→ **About this exercise**
Without including the pictures, copy out every line below.
┌──
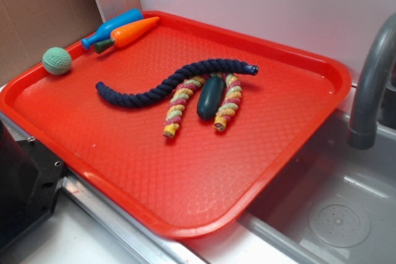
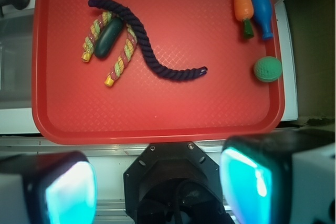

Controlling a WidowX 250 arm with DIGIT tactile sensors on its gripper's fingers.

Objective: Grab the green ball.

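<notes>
The green ball (image 1: pixel 57 60) is small, pale mint and knitted. It rests at the far left corner of the red tray (image 1: pixel 185 230), against its rim. In the wrist view the ball (image 2: pixel 268 69) lies near the tray's right edge (image 2: pixel 157 132). My gripper (image 2: pixel 160 187) is high above the near side of the tray, over the robot base. Its two cyan-padded fingers (image 2: pixel 68 192) stand wide apart with nothing between them. The ball is far ahead and to the right of the fingers. The gripper does not show in the exterior view.
On the tray lie a navy rope (image 1: pixel 167 81), a striped rope (image 1: pixel 182 100), a dark green oblong toy (image 1: pixel 210 97), an orange carrot (image 1: pixel 133 31) and a blue pin (image 1: pixel 111 27). A grey faucet (image 1: pixel 371 85) and sink (image 1: pixel 322 202) are on the right. The black robot base (image 1: pixel 25 183) is at the front left.
</notes>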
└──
→ **Exercise output**
Controlling a WidowX 250 arm with DIGIT tactile sensors on its gripper's fingers.

Objective: Grab the green ball.

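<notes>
The green ball (image 1: pixel 57 60) is small, pale mint and knitted. It rests at the far left corner of the red tray (image 1: pixel 185 230), against its rim. In the wrist view the ball (image 2: pixel 268 69) lies near the tray's right edge (image 2: pixel 157 132). My gripper (image 2: pixel 160 187) is high above the near side of the tray, over the robot base. Its two cyan-padded fingers (image 2: pixel 68 192) stand wide apart with nothing between them. The ball is far ahead and to the right of the fingers. The gripper does not show in the exterior view.
On the tray lie a navy rope (image 1: pixel 167 81), a striped rope (image 1: pixel 182 100), a dark green oblong toy (image 1: pixel 210 97), an orange carrot (image 1: pixel 133 31) and a blue pin (image 1: pixel 111 27). A grey faucet (image 1: pixel 371 85) and sink (image 1: pixel 322 202) are on the right. The black robot base (image 1: pixel 25 183) is at the front left.
</notes>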

This output requires nothing more.